Material to process below:

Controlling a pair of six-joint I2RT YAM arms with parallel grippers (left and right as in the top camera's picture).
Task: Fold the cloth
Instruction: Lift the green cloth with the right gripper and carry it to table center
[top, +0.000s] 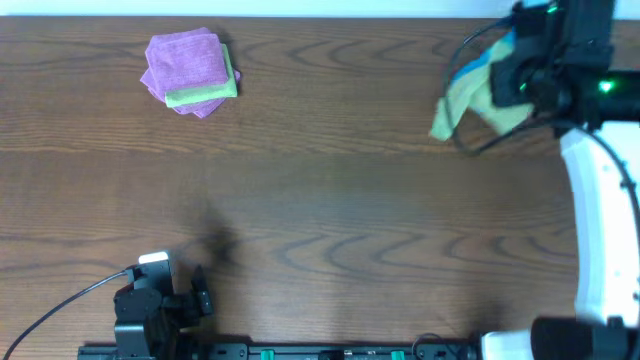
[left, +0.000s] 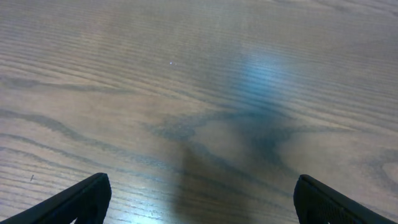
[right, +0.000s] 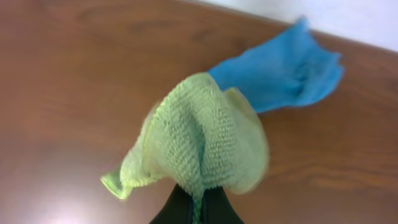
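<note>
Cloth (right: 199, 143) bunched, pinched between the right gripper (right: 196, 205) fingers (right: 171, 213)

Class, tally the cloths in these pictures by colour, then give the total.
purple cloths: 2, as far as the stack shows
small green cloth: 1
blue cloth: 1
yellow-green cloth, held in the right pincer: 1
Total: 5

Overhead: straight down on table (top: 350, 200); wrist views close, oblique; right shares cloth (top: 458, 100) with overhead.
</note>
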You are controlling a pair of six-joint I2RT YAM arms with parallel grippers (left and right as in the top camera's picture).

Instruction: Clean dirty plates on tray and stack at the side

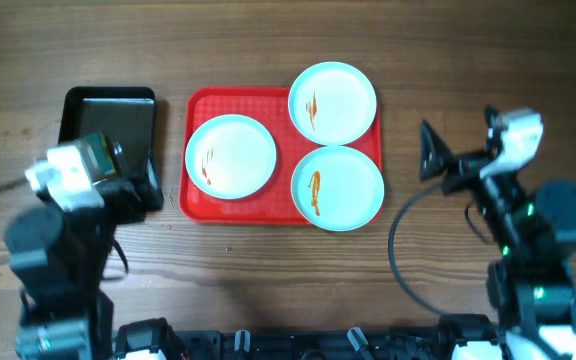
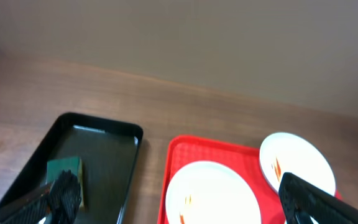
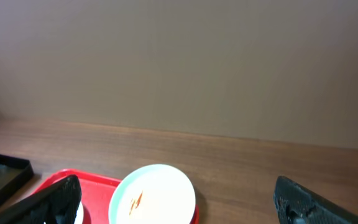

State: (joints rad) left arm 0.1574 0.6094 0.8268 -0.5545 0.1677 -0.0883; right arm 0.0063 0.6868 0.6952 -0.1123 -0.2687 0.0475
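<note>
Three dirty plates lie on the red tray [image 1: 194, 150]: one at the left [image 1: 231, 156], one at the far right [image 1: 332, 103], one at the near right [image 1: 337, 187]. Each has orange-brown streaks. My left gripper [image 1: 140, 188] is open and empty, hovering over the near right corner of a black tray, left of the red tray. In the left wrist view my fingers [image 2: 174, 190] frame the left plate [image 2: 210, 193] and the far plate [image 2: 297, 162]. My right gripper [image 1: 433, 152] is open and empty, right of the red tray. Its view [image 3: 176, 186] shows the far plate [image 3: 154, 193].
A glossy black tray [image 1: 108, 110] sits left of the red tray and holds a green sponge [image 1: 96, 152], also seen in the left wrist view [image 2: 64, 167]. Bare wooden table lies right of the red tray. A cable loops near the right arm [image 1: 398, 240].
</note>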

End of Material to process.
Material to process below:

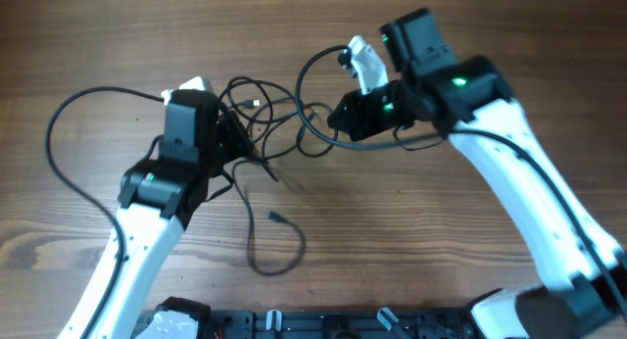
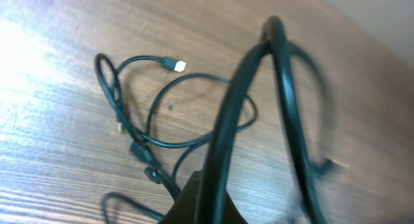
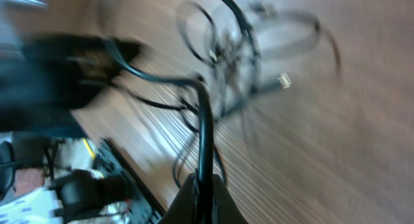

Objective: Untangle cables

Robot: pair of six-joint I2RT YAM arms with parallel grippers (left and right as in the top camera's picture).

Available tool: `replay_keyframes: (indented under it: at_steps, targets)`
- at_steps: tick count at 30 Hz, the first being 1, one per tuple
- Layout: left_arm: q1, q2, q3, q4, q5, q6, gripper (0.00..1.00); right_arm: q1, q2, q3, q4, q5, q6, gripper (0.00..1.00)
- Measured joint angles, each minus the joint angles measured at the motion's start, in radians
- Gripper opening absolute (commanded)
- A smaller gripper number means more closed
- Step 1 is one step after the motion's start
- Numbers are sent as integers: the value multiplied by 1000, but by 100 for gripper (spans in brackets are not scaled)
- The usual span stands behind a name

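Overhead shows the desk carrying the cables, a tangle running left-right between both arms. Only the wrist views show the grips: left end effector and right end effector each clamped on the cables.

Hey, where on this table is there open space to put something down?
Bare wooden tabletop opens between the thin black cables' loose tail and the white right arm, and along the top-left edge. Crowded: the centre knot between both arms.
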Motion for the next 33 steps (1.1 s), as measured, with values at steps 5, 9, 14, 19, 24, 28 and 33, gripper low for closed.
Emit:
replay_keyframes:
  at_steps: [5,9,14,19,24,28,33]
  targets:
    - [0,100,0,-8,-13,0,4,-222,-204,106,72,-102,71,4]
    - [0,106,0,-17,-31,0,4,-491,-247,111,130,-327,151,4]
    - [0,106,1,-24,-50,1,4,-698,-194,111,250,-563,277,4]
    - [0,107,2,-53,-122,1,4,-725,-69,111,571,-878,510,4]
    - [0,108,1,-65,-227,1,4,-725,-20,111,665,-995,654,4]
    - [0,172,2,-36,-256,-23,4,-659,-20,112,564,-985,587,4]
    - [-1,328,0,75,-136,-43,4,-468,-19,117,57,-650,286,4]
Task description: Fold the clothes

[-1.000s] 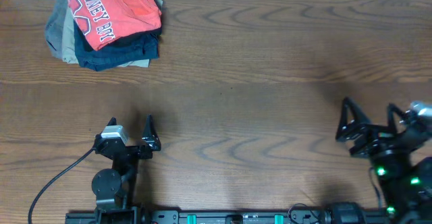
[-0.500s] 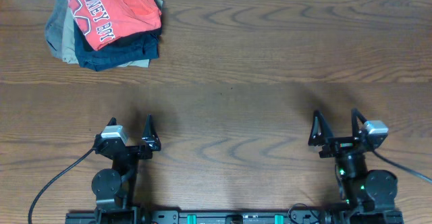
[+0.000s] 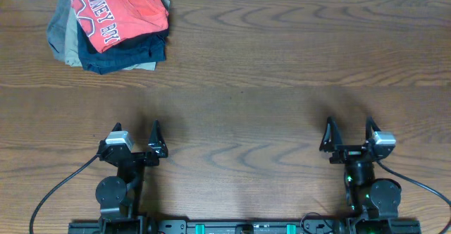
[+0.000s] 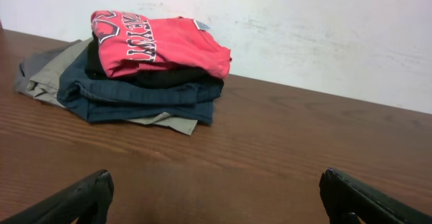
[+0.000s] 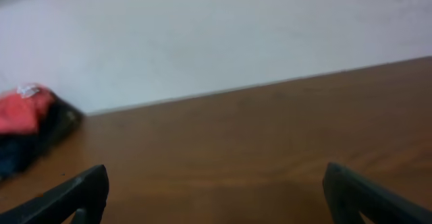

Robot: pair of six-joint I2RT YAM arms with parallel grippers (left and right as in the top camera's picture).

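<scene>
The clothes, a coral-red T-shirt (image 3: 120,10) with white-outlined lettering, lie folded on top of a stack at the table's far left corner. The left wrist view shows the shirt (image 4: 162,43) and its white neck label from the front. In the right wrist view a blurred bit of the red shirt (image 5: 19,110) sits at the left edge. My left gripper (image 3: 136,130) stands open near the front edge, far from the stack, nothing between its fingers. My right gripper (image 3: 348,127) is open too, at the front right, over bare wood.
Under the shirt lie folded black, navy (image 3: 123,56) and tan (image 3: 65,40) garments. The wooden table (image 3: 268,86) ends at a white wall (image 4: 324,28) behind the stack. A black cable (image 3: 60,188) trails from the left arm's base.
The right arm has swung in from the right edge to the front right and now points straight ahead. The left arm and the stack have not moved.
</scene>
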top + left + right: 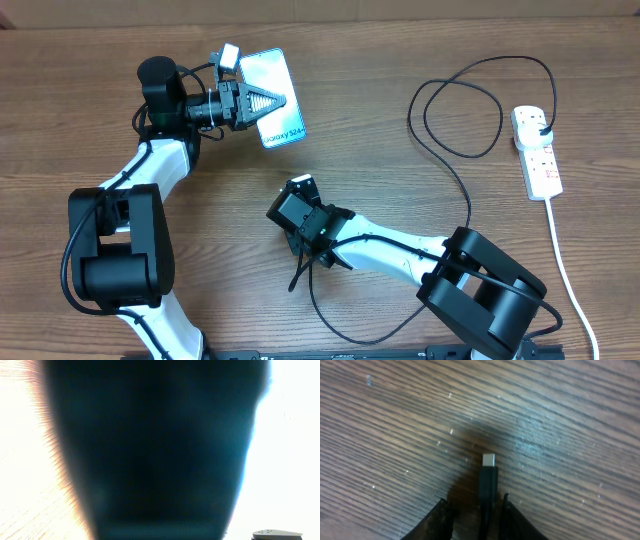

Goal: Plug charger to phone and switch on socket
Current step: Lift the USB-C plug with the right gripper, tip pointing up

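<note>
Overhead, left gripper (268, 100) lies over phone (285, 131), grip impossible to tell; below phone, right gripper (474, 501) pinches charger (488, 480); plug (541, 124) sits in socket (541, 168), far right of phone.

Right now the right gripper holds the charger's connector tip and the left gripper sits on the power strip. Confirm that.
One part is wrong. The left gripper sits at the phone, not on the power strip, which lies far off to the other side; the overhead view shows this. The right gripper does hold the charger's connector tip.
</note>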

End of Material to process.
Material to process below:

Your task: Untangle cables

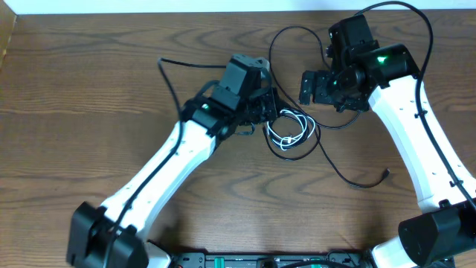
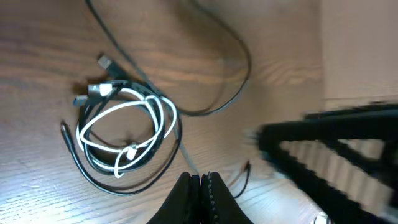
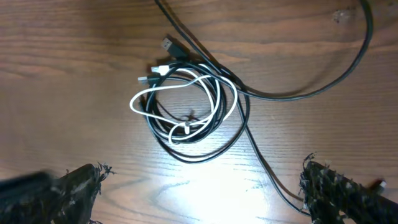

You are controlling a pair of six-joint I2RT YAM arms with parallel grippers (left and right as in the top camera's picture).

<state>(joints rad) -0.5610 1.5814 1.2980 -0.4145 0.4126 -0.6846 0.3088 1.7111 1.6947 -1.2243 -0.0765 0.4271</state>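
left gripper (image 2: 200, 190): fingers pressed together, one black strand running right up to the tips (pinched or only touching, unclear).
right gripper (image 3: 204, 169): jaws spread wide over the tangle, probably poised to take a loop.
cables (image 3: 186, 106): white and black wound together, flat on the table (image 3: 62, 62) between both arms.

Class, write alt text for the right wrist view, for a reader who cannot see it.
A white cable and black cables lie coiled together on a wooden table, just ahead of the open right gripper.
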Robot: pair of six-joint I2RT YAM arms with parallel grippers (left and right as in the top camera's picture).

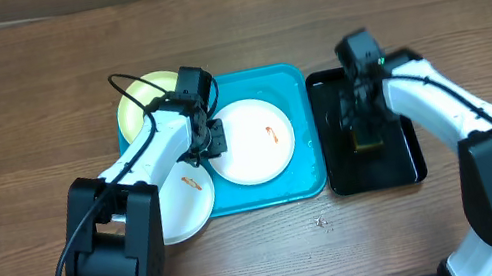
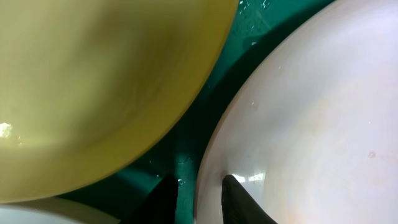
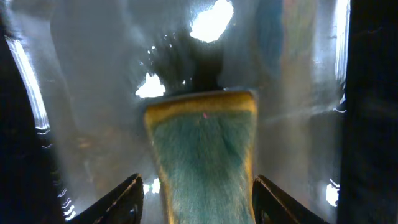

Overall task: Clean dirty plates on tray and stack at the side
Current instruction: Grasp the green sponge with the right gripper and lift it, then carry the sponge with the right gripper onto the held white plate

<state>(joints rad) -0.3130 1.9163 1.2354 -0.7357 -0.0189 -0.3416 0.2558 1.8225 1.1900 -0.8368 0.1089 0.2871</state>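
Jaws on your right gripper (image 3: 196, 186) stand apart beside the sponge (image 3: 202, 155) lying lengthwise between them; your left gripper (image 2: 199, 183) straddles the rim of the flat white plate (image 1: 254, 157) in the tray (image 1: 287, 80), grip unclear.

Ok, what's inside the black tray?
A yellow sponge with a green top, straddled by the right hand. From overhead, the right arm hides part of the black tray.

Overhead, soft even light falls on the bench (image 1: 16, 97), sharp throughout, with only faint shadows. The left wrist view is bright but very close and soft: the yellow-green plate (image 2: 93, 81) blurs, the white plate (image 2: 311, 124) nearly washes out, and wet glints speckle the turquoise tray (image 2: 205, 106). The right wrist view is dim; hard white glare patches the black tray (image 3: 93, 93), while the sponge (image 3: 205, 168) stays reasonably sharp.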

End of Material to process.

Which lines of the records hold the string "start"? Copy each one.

- Measured joint angles, each minus the joint angles measured at the motion's start, in radians
- Step 1 is one step after the motion's start

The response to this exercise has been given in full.